Also unabhängig von den Parametern wird immer diese email mit dem passwort geprüft.

Und dann das übliche: Ehe Du ein sql Statement so als String zusammen setzt: Schau dir prepared statements an - die gibt es auch in php!


----------



## wer112 (20. Mrz 2021)

kneitzel hat gesagt.:


> Also das scheint erst einmal ein php Problem zu sein - das Backend ist ja in php geschrieben.
> 
> In login.php holst Du Dir email und passwort zwar in Variablen, aber die Abfrage ist immer:
> 
> ...


Und was soll ich jetzt machen? Natürlich müss das ja raus. Aber wenns drausen ist, kommt: "Login stimmt nicht" raus. ich habe schon vieles ausprobiert. Können Sie dies richtig machen?


----------



## kneitzel (20. Mrz 2021)

Ich habe nicht vor, mich mehr als notwendig mit php zu beschäftigen. Daher werde ich da nicht am Code rumbasteln.

Bezüglich prepared statement wäre https://www.w3schools.com/php/php_mysql_prepared_statements.asp zu nennen.

Damit da nicht nur html Seiten sondern mal ein REST Webservice entstehen könnte, wäre evtl. so etwas interessant:








						How To Create A Simple REST API in PHP - Step By Step Guide!
					

This post will teach you how to create a simple REST API in PHP. This source code will be used for our series of JavaScript programming tutorials.




					codeofaninja.com
				




Ich selbst würde da aber empfehlen, sich am Anfang auf nur eine Sprache zu konzentrieren. Da könnte man z.B. komplett bei Java bleiben und sich dann erste Tutorials zu Spring REST Webservice anzusehen oder so. Gerne ach einfach Java EE / Jakarta EE. Oder einfach ein Lernmittel Deiner Wahl nutzen (Ich greife gerne zu Büchern aber udemy hat da bestimmt auch Kurse zu, die man günstig bekommen kann ... Durch so eine Konzentration hast Du eher die Chance, es von Anfang an richtig zu machen. (Ohne Dir zu nahe zu kommen oder dich kritisieren zu wollen: Der Ansatz macht einen wenig ausgereiften Eindruck, so dass ich da schauen würde, wie man den Umfang erst einmal eingrenzen kann um dann die notwendigen Technologien zu erarbeiten. Wobei Java/Jakarta EE oder Spring schon eine deutliche Ausweitung sind was die Komplexität angeht. Aber diese Ausdehnung ist aus meiner Sicht durchaus notwendig und bietet dann auch eine entsprechende Vertiefung ...

Und noch ein Hinweis:
Falls Du ein konkretes Produkt planst: Das Thema Nutzerverwaltung mit Registrierung, Anmeldung und so ist etwas, das ich heute nie selbst schreiben würde! Das ist ja von der Sicherheit her kritisch und daher würde ich da immer auf fertige Libraries setzen oder gar Produkte einsetzen wie https://www.keycloak.org/ und dann nur noch auf dies zuzugreifen.

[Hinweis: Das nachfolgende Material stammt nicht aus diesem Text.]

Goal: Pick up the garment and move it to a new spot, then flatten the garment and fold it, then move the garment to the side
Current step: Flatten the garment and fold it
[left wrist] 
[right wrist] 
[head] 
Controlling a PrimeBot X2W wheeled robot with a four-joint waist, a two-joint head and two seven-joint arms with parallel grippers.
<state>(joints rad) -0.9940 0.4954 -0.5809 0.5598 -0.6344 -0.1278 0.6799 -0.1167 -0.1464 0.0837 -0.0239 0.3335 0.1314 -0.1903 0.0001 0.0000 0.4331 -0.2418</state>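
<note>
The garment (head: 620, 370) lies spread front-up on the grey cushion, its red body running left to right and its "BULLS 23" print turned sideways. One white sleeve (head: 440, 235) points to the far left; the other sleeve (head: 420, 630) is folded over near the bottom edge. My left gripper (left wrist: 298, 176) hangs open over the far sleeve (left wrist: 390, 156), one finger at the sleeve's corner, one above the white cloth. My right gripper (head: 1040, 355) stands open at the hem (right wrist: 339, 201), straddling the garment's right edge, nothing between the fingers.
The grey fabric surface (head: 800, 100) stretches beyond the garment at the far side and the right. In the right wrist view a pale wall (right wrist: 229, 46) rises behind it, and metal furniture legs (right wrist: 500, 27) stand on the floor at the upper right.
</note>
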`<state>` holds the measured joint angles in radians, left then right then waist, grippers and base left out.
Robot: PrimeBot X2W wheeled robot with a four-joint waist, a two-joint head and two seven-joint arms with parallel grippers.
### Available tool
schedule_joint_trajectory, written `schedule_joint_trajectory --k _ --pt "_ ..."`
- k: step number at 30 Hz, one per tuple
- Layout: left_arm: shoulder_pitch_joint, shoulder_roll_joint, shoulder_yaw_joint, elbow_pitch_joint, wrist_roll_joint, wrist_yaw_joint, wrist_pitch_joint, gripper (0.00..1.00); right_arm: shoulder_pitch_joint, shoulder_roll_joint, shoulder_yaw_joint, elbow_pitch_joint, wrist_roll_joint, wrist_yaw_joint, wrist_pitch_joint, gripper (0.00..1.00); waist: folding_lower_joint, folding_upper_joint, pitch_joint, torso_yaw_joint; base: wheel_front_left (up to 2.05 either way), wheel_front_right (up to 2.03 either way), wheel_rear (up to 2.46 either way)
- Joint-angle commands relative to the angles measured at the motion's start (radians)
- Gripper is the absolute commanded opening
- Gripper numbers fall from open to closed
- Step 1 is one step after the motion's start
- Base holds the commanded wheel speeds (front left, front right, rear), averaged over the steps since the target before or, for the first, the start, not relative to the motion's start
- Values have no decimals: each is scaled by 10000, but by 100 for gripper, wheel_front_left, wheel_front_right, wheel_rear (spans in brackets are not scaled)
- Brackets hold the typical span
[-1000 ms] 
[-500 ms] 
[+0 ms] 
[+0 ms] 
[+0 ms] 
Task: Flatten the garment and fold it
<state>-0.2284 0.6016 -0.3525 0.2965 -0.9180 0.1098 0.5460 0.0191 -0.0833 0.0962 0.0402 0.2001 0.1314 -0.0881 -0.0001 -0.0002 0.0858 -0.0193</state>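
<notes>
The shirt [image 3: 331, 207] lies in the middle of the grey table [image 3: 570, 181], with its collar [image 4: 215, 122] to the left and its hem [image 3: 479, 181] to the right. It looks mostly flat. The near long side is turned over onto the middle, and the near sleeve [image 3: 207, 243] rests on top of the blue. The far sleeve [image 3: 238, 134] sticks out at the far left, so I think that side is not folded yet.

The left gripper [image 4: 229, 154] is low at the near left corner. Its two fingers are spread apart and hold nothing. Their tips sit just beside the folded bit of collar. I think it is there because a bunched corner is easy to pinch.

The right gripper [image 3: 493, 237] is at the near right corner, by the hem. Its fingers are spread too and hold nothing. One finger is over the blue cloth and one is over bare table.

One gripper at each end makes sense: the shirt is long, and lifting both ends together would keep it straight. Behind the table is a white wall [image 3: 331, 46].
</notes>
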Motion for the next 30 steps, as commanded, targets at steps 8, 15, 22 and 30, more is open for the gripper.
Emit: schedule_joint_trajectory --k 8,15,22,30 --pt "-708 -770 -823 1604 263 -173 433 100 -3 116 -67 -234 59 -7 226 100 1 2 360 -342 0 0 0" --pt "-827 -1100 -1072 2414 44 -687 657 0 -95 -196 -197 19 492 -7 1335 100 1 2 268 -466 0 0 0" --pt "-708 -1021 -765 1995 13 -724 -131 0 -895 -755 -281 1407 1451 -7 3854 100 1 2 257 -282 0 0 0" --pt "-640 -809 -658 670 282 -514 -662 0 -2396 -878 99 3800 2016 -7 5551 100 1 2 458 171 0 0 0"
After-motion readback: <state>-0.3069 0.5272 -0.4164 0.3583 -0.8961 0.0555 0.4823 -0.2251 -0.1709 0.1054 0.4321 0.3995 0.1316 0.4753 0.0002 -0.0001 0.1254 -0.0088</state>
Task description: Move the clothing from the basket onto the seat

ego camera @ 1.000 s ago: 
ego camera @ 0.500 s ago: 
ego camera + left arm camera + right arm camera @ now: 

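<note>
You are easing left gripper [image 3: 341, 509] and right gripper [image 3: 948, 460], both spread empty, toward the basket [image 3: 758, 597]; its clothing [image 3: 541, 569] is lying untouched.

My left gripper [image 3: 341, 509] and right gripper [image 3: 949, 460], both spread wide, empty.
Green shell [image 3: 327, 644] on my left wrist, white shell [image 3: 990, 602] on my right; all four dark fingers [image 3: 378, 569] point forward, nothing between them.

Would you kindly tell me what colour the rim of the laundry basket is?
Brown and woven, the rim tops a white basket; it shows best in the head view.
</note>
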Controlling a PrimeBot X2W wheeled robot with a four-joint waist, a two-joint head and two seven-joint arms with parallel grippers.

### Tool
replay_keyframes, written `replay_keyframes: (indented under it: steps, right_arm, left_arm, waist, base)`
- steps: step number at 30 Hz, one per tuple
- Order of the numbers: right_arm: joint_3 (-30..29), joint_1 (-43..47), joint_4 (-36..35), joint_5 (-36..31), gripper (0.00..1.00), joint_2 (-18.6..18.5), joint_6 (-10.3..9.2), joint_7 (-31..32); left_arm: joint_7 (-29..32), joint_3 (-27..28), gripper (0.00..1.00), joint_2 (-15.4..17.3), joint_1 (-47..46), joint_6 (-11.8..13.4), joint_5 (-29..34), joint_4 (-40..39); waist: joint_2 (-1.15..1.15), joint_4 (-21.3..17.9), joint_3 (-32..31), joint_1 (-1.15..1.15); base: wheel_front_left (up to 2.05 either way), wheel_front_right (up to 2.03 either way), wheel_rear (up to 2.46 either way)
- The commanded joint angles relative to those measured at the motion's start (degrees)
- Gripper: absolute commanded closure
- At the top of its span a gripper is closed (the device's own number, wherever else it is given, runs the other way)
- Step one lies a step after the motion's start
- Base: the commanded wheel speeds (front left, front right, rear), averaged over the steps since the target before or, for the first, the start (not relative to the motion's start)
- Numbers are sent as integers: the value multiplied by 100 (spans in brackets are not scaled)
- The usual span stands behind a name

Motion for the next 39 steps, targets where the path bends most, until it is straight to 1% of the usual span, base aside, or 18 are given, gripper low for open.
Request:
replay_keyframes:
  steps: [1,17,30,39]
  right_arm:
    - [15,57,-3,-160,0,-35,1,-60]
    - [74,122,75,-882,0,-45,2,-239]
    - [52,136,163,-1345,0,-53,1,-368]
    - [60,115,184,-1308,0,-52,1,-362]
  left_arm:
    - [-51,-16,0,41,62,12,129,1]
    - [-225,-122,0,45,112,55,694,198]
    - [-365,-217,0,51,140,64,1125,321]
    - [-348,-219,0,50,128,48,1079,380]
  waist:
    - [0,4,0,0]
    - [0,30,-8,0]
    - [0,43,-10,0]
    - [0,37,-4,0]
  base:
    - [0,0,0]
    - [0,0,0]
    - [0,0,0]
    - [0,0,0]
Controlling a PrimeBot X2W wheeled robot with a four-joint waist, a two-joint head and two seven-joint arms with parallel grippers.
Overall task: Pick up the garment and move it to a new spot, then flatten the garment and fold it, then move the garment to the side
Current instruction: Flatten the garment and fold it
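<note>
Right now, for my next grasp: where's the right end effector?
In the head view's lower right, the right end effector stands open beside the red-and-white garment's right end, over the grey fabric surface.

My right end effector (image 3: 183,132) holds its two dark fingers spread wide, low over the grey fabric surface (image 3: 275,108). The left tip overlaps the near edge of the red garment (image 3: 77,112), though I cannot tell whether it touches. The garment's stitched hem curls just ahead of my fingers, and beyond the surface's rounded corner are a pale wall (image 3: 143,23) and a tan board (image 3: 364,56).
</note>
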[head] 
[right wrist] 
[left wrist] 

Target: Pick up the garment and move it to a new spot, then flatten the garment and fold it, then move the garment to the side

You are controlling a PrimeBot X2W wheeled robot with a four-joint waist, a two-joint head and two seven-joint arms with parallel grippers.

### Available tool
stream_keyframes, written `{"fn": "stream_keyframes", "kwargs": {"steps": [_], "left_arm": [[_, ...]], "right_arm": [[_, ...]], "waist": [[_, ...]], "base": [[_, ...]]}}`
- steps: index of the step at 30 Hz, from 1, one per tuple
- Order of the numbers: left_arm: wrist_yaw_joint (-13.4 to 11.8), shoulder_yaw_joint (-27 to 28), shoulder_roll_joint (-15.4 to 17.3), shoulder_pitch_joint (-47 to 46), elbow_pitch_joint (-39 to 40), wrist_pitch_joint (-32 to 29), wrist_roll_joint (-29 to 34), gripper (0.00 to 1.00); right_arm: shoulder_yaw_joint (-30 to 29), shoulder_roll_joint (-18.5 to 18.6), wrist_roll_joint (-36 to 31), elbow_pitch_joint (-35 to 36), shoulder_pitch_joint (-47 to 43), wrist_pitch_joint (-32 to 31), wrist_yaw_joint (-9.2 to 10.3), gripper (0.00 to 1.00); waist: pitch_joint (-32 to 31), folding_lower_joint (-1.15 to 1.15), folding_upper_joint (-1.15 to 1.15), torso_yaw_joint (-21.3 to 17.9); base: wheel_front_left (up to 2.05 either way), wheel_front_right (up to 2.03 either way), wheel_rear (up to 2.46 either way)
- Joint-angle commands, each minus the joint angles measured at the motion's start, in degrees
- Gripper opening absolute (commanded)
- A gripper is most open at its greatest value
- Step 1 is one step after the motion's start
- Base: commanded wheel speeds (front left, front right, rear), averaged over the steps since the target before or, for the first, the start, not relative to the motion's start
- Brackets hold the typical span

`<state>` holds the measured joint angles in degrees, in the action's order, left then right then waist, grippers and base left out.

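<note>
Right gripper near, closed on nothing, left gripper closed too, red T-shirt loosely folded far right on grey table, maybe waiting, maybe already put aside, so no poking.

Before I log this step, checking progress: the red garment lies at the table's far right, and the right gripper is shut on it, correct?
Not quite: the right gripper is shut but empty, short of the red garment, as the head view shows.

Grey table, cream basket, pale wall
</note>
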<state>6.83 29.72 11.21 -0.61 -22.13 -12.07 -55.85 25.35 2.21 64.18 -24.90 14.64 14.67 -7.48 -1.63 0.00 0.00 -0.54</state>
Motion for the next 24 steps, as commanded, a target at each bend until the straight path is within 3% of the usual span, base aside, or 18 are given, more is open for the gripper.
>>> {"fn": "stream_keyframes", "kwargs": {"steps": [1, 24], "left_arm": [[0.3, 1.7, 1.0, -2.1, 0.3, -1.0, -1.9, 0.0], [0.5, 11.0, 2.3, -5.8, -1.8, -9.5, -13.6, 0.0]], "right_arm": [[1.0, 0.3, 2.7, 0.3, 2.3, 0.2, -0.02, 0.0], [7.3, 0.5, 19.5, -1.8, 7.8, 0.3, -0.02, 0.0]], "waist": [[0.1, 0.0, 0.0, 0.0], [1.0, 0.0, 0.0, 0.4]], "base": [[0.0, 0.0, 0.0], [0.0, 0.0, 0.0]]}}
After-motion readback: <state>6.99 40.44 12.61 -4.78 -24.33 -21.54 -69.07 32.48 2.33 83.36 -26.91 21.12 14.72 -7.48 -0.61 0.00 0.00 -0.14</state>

Neben der eigentlichen Sicherheit (Du speicherst z.B. das Passwort im Klartext - etwas, das man absolut nicht machen sollte) kommt da auch der Punkt Features mit rein. Es gibt im Nu weitere Anforderungen a.la.
- ein Betrieb möchte seine bisherige Nutzerverwaltung mit nutzen (AD, OpenID, was auch immer)
- User wollen sich mit Google, Microsoft, Facebook, was auch immer anmelden können ....
- Single Sign On 
- ...

Daher ist die Frage, was Du da genau aus welchem Grund entwickeln möchtest. Es gibt fertige Software, die hier vieles bietet. Gerade auf Android Clients ist z.B. die Anmeldung per Google Account fast Standard.


----------